[Dataset section]:
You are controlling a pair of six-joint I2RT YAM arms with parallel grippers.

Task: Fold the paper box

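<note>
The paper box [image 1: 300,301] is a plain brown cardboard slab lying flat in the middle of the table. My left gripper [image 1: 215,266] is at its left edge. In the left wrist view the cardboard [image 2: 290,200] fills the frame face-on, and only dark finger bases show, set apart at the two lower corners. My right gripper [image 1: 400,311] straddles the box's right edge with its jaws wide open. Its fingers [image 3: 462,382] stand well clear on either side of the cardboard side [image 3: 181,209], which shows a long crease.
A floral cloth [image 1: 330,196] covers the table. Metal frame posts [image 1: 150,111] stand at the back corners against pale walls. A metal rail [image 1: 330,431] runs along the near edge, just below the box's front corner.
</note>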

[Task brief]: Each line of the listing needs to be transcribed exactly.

[Expected answer]:
You are controlling a pair of six-joint I2RT YAM arms with parallel grippers.

Task: Fold the paper box

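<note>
The paper box [image 1: 300,301] is a plain brown cardboard slab lying flat in the middle of the table. My left gripper [image 1: 215,266] is at its left edge. In the left wrist view the cardboard [image 2: 290,200] fills the frame face-on, and only dark finger bases show, set apart at the two lower corners. My right gripper [image 1: 400,311] straddles the box's right edge with its jaws wide open. Its fingers [image 3: 462,382] stand well clear on either side of the cardboard side [image 3: 181,209], which shows a long crease.
A floral cloth [image 1: 330,196] covers the table. Metal frame posts [image 1: 150,111] stand at the back corners against pale walls. A metal rail [image 1: 330,431] runs along the near edge, just below the box's front corner.
</note>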

That concludes the exercise.